**Requirement:**
Write the listing out once more, identical to the original but without pictures.

++++++++++++++++++++

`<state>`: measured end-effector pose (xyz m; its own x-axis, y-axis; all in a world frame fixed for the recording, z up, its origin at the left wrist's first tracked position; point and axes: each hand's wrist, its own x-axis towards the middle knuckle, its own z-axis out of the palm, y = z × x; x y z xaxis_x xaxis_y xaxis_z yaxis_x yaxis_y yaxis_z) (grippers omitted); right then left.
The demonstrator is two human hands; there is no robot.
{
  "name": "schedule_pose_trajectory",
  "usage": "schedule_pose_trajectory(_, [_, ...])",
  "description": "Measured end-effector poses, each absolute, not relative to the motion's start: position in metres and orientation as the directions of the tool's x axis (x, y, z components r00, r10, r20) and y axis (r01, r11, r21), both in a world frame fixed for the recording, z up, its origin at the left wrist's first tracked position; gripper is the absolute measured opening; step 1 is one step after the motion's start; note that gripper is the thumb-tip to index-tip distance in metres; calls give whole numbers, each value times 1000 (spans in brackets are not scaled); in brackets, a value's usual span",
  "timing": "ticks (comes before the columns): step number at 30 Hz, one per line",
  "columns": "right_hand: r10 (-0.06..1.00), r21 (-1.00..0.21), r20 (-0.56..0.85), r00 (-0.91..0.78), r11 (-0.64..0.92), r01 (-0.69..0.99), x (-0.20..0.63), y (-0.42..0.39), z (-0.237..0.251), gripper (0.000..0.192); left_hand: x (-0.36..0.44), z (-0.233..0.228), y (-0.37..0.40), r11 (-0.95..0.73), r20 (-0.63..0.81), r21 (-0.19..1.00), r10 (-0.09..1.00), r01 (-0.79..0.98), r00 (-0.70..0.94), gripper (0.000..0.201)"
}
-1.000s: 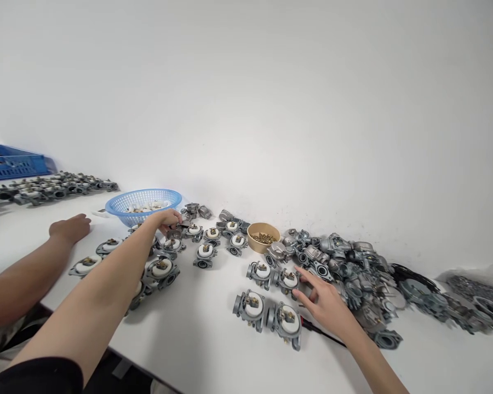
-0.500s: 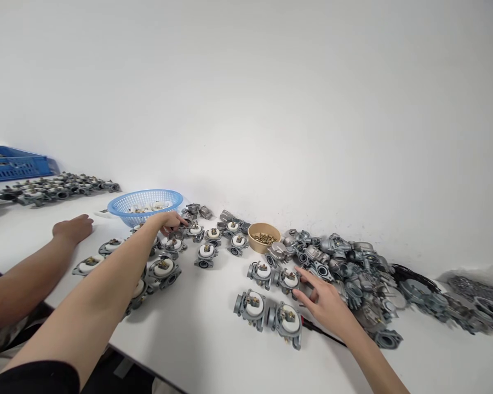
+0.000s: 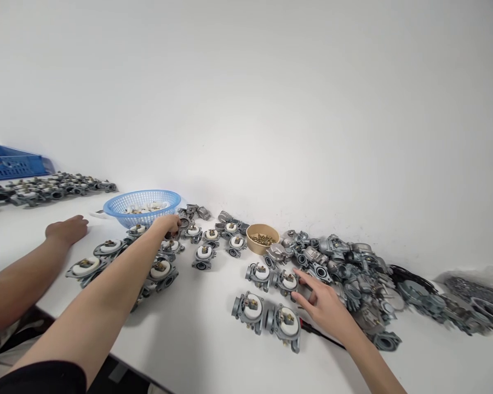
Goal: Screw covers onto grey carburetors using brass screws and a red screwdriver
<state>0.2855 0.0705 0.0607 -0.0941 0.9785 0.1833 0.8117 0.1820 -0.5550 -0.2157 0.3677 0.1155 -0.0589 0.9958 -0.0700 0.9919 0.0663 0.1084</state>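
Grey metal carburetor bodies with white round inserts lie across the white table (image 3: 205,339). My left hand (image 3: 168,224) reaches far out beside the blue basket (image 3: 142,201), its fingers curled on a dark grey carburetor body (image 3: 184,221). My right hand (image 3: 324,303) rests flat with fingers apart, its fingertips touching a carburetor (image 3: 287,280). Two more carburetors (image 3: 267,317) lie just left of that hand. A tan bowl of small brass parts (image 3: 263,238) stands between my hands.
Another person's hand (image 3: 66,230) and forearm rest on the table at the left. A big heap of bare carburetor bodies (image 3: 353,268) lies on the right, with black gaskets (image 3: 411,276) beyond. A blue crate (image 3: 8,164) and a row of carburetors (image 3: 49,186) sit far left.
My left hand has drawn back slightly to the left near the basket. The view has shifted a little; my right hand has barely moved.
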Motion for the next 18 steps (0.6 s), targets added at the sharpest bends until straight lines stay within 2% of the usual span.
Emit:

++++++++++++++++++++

**Result below:**
`<state>`: measured end-effector pose (xyz m; its own x-axis, y-axis; all in a world frame fixed for the recording, z up, its origin at the left wrist's first tracked position; point and axes: each hand's wrist, its own x-axis towards the middle knuckle, its own z-axis out of the palm, y = z × x; x y z xaxis_x xaxis_y xaxis_z yaxis_x yaxis_y yaxis_z) (grippers omitted); right then left.
The demonstrator is two human hands; there is no robot.
{
  "name": "schedule_pose_trajectory",
  "usage": "schedule_pose_trajectory(_, [_, ...])",
  "description": "Measured end-effector poses, each absolute, not relative to the motion's start: position in metres and orientation as the directions of the tool's x axis (x, y, z components r00, r10, r20) and y axis (r01, r11, r21), both in a world frame fixed for the recording, z up, its origin at the left wrist's first tracked position; gripper is the absolute measured opening; step 1 is one step after the motion's start; note that gripper is the thumb-tip to index-tip distance in metres; calls give whole numbers, each value times 1000 (spans in brackets are not scaled); in brackets, a value's usual span",
  "timing": "ticks (comes before the columns): step number at 30 Hz, one per line",
  "columns": "right_hand: r10 (-0.06..1.00), r21 (-1.00..0.21), r20 (-0.56..0.85), r00 (-0.91..0.78), r11 (-0.64..0.92), r01 (-0.69..0.99), x (-0.20..0.63), y (-0.42..0.39), z (-0.237..0.251), gripper (0.000..0.192); left_hand: x (-0.36..0.44), z (-0.233..0.228), y (-0.37..0.40), r11 (-0.95..0.73), r20 (-0.63..0.81), r21 (-0.19..1.00), r10 (-0.09..1.00), r01 (-0.79..0.98), r00 (-0.70..0.94), gripper (0.000..0.201)"
}
-1.000s: 
-0.500s: 
+0.000s: 
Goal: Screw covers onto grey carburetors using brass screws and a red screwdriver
<state>0.2855 0.0705 0.0607 -0.0941 0.9785 0.1833 0.8117 0.1820 -0.5550 -0.2157 0.3677 0.1155 -0.0589 0.9958 -0.0700 0.9919 0.0663 0.1084</state>
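Grey metal carburetor bodies with white round inserts lie across the white table (image 3: 205,339). My left hand (image 3: 168,224) reaches far out beside the blue basket (image 3: 142,201), its fingers curled on a dark grey carburetor body (image 3: 184,221). My right hand (image 3: 324,303) rests flat with fingers apart, its fingertips touching a carburetor (image 3: 287,280). Two more carburetors (image 3: 267,317) lie just left of that hand. A tan bowl of small brass parts (image 3: 263,238) stands between my hands.
Another person's hand (image 3: 66,230) and forearm rest on the table at the left. A big heap of bare carburetor bodies (image 3: 353,268) lies on the right, with black gaskets (image 3: 411,276) beyond. A blue crate (image 3: 8,164) and a row of carburetors (image 3: 49,186) sit far left.
My left hand has drawn back slightly to the left near the basket. The view has shifted a little; my right hand has barely moved.
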Motion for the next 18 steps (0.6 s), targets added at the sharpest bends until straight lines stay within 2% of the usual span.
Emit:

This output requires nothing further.